- Your goal
The answer should consist of every line in the material below that has the word "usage".

- Source records
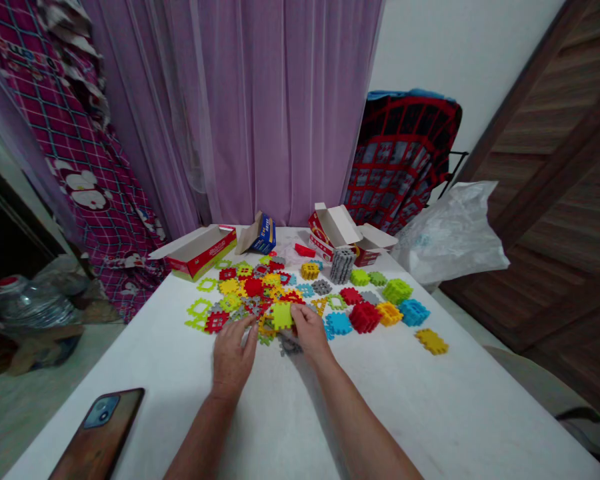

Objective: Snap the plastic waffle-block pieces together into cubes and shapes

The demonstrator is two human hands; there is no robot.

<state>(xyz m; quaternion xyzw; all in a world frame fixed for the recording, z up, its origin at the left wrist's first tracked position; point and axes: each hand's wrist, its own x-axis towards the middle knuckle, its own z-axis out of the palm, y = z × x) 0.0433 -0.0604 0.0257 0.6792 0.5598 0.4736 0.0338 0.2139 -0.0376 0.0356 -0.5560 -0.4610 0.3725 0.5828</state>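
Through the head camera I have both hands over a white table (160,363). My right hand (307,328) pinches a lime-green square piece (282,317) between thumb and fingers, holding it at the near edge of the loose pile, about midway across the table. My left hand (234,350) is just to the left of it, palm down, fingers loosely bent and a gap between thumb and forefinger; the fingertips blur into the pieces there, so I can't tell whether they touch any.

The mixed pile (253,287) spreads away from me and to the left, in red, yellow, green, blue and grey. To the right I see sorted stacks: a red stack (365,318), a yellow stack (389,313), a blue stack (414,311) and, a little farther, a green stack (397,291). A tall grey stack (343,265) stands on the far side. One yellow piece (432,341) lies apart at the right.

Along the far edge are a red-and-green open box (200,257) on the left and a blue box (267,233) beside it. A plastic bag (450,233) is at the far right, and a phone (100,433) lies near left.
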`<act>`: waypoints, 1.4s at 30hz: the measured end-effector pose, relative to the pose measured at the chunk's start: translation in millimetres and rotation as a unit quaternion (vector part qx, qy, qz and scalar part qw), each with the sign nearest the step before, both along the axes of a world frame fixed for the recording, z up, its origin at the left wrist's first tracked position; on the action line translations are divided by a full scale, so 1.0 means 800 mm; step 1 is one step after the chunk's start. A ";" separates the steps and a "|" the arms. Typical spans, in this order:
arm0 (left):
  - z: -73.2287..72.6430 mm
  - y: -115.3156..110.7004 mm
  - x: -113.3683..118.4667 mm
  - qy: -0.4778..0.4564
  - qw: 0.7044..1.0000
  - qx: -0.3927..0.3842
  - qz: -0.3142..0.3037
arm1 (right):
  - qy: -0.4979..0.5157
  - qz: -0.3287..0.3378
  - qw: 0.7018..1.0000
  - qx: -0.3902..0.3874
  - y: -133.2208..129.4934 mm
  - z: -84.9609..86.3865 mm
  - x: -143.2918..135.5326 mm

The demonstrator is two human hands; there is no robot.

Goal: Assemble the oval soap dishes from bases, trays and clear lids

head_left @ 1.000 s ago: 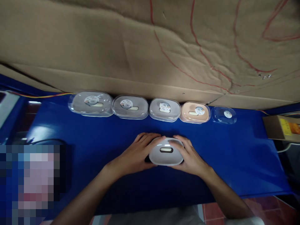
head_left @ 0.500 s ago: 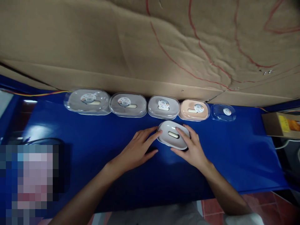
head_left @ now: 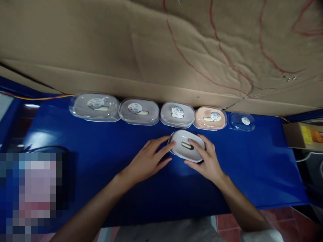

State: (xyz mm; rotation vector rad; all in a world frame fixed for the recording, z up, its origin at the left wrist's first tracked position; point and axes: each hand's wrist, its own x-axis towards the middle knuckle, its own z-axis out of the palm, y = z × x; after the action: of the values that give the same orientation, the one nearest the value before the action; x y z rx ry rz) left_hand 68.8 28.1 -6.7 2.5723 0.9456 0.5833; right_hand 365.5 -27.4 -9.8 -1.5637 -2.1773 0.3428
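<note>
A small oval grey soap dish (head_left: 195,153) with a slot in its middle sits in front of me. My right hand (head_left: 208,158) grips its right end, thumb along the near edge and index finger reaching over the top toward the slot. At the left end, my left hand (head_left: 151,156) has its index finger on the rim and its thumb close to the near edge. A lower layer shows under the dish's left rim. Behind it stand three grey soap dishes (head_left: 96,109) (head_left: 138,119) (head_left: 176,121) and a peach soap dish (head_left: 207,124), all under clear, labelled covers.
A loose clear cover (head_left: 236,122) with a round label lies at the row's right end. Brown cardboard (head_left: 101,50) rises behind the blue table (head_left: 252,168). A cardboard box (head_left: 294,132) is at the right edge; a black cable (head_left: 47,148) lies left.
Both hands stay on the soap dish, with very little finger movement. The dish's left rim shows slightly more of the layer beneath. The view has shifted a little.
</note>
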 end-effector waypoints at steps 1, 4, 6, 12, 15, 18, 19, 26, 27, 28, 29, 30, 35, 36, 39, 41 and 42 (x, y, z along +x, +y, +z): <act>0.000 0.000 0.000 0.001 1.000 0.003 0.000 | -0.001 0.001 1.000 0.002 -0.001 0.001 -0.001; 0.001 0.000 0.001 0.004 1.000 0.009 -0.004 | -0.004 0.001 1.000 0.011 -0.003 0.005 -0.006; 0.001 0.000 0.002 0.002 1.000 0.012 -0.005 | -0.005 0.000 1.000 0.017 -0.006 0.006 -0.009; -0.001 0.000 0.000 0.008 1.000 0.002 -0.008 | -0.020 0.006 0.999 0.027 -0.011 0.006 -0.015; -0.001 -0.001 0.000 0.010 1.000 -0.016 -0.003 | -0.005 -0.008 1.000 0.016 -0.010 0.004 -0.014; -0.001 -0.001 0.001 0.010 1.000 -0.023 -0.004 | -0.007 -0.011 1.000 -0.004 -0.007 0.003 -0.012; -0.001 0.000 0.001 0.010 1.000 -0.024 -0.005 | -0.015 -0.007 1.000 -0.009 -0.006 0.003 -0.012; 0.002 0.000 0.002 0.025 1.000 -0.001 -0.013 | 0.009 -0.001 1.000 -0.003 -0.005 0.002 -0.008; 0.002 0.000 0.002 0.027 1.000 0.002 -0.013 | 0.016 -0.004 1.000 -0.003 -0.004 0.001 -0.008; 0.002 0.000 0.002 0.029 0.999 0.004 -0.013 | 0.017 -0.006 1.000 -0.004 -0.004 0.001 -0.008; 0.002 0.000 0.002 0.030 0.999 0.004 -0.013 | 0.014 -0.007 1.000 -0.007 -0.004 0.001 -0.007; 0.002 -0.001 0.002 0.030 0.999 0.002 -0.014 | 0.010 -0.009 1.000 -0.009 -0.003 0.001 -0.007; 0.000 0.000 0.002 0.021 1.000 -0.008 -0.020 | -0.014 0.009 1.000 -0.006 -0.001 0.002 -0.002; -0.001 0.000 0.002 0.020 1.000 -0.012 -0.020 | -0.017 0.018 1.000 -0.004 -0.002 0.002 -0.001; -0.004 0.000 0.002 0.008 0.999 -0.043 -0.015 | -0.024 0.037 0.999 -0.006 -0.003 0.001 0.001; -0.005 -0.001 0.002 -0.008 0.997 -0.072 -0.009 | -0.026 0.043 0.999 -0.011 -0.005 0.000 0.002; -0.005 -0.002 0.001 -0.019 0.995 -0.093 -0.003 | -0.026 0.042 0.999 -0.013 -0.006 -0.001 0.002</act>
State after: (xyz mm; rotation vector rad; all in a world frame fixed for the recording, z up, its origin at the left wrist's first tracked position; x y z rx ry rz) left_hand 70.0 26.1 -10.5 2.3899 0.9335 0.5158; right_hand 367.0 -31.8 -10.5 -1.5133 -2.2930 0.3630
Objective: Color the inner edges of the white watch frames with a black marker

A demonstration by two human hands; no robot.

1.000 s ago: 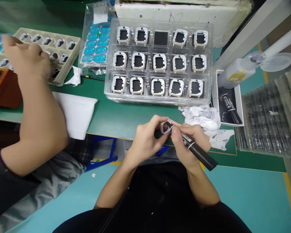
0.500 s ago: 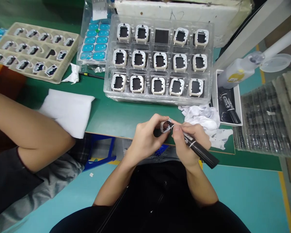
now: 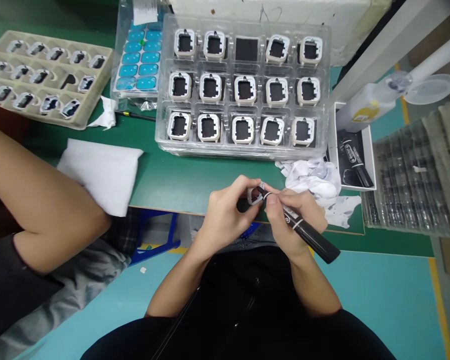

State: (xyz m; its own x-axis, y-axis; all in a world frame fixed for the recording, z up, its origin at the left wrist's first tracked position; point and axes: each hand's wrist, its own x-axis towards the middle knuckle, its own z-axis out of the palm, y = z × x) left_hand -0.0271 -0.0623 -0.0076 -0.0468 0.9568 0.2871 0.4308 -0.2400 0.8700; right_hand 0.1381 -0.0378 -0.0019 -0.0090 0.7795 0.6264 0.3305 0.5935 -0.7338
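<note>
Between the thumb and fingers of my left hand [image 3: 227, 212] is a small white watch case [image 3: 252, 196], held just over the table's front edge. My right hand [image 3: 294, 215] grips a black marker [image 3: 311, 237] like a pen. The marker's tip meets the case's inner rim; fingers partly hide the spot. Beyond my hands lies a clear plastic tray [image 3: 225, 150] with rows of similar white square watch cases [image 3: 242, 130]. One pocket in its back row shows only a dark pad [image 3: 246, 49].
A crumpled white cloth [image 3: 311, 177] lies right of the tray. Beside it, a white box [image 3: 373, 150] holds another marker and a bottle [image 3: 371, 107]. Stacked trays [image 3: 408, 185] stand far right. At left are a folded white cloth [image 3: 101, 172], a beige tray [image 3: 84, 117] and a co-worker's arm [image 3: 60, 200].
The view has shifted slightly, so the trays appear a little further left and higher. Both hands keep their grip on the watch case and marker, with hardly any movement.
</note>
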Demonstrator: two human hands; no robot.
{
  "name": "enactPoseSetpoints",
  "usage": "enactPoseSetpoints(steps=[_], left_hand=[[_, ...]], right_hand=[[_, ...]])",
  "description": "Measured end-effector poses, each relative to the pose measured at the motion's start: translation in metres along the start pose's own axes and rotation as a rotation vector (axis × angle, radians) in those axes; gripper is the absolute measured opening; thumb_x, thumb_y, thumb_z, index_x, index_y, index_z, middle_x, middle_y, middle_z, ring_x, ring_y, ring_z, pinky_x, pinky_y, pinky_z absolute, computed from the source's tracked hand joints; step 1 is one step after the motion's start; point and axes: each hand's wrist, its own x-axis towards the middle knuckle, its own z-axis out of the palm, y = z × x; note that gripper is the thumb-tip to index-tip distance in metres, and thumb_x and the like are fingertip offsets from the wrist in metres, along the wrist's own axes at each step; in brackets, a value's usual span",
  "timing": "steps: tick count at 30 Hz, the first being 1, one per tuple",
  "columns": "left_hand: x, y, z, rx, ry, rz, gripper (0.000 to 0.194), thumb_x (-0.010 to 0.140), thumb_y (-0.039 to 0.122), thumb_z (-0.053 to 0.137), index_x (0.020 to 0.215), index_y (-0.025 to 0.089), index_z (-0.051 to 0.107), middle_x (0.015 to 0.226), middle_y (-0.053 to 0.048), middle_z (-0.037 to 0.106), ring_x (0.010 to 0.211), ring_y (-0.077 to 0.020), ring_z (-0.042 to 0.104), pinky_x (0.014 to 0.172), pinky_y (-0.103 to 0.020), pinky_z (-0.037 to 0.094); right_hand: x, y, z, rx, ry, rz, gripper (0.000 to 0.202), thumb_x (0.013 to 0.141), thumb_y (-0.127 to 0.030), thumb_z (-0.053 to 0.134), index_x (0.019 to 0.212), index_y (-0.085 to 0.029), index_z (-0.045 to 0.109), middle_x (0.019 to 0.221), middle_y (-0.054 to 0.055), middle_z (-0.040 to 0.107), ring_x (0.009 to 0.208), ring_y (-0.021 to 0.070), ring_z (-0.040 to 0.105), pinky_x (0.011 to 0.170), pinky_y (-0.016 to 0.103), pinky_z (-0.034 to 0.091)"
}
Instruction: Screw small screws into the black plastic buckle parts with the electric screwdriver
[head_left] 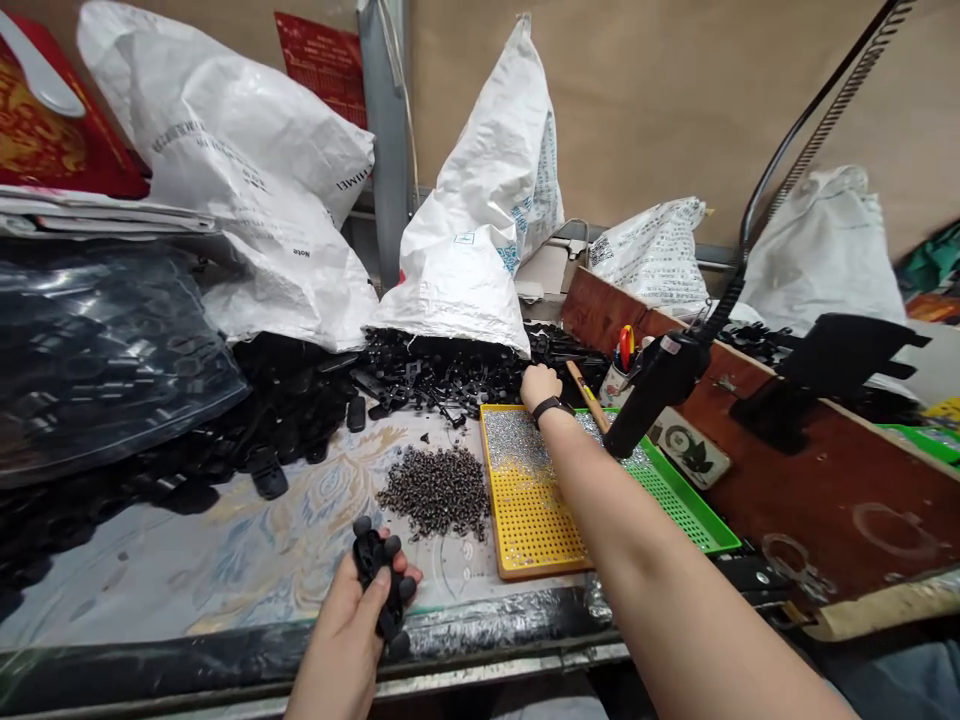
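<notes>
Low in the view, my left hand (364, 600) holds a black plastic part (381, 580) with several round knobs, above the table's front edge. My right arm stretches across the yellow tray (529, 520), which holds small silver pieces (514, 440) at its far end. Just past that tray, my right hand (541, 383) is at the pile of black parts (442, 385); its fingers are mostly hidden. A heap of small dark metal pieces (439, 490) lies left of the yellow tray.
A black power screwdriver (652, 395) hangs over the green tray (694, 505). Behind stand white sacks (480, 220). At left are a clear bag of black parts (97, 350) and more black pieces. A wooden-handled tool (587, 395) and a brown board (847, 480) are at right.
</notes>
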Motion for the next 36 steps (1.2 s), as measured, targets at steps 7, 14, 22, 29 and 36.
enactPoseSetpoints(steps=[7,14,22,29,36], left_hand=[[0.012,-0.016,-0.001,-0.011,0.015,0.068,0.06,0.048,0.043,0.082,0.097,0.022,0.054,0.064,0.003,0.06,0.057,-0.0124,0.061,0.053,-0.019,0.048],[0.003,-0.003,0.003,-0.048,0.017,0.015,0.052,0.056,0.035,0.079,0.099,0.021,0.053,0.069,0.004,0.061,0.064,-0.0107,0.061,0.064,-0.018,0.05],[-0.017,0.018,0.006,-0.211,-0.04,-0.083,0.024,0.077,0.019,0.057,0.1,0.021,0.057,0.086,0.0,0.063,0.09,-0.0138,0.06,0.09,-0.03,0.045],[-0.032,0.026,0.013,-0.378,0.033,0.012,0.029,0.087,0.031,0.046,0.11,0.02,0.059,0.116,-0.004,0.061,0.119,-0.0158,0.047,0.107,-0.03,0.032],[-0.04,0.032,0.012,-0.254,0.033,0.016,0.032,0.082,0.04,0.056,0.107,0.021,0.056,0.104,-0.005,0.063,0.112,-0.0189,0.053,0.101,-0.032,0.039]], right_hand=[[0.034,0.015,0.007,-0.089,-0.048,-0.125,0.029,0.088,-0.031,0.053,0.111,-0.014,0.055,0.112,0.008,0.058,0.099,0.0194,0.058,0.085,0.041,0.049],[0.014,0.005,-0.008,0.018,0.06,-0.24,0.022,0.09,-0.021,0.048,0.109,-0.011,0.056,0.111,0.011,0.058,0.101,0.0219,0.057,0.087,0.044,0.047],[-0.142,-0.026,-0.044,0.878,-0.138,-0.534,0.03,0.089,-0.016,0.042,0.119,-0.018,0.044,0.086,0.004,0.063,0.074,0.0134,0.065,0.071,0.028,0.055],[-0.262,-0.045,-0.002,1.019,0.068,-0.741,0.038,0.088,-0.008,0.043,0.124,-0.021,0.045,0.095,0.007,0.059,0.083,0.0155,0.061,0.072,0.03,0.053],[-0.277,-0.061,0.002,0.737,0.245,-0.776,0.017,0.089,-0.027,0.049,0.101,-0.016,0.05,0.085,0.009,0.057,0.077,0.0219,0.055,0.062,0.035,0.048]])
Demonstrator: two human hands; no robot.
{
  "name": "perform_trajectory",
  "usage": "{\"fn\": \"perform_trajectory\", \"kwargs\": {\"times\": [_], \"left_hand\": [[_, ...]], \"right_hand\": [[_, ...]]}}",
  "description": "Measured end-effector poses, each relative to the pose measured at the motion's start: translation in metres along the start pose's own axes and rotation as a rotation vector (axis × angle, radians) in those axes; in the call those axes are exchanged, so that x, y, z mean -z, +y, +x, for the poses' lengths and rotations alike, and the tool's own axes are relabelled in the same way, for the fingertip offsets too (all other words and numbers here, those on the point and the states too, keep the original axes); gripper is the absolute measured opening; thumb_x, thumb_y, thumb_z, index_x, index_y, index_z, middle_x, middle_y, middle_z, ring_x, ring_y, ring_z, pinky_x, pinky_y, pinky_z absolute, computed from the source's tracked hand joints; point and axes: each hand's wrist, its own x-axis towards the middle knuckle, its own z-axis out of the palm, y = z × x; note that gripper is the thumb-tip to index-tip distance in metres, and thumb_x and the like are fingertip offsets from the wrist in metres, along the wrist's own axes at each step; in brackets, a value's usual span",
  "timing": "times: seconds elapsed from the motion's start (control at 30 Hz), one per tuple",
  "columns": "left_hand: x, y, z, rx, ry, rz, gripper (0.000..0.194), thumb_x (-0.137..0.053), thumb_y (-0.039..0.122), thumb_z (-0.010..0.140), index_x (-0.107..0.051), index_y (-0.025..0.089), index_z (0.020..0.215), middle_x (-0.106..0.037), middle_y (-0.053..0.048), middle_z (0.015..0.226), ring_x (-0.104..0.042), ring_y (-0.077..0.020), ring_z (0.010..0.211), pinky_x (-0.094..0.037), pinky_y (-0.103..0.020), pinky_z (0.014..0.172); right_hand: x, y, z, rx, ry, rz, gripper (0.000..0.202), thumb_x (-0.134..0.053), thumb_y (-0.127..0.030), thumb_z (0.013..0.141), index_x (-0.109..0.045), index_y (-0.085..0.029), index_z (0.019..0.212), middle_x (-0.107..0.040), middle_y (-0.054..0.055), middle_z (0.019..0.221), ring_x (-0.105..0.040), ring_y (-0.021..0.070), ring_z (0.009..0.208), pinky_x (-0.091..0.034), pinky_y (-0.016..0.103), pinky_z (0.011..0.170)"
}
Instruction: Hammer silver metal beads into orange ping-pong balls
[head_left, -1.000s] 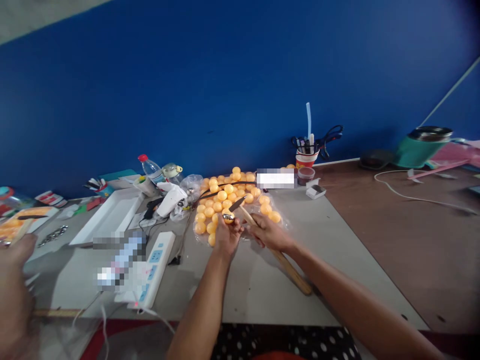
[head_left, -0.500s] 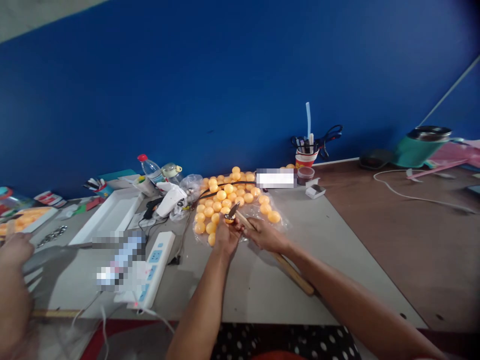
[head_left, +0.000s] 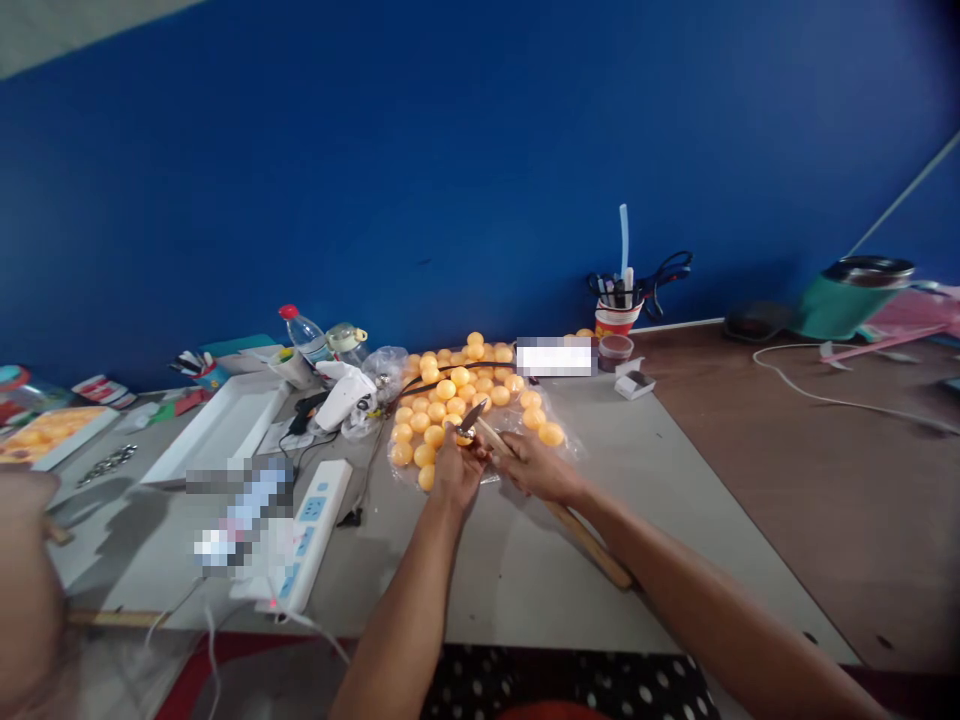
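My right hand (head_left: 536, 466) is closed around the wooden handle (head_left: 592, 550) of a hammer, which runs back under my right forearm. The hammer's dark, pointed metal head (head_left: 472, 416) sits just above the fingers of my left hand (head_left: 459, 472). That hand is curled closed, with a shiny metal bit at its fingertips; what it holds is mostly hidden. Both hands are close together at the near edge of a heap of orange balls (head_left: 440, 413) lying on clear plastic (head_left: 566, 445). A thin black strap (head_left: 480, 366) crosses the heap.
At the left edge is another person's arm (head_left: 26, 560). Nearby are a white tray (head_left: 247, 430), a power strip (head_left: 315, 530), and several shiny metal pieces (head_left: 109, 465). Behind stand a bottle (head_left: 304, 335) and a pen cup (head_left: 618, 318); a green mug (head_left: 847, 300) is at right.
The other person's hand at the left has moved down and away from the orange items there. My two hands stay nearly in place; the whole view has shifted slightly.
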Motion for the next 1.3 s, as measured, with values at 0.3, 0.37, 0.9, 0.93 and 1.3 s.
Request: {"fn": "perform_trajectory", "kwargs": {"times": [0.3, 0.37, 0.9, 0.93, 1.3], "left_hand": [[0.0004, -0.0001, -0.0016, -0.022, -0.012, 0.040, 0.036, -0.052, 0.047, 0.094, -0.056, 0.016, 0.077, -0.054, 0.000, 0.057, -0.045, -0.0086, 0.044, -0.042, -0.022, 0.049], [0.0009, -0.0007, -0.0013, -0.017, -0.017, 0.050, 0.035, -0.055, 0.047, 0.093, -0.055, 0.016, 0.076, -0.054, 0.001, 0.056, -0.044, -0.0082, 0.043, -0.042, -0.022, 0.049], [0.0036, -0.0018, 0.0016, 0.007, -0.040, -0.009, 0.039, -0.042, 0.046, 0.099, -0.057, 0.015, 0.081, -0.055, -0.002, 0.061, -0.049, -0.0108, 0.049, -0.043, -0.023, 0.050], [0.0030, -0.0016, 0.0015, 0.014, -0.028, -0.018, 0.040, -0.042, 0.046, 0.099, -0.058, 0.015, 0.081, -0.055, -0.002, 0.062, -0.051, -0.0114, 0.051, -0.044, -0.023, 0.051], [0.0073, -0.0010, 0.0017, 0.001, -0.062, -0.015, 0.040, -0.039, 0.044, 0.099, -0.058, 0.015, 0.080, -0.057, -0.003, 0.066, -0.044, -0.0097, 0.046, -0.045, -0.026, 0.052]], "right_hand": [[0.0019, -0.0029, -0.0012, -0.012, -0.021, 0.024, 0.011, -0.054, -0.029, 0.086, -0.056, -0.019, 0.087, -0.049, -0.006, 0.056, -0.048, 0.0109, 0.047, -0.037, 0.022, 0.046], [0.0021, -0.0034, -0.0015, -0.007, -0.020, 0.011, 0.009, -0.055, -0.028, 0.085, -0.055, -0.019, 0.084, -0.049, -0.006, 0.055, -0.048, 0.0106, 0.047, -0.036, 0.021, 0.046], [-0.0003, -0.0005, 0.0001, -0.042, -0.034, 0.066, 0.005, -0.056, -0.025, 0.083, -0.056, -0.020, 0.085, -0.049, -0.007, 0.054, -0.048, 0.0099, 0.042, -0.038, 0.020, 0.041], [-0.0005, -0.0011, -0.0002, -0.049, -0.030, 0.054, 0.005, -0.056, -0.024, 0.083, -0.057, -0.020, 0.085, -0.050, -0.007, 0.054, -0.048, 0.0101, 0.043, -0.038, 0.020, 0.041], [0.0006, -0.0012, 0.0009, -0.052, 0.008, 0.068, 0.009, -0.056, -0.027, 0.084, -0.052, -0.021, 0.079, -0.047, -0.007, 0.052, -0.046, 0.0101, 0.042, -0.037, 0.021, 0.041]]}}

- Solution for this task
  "usage": "enactPoseSetpoints(steps=[_], left_hand=[[_, ...]], right_hand=[[_, ...]])",
  "usage": "{\"fn\": \"perform_trajectory\", \"kwargs\": {\"times\": [_], \"left_hand\": [[_, ...]], \"right_hand\": [[_, ...]]}}",

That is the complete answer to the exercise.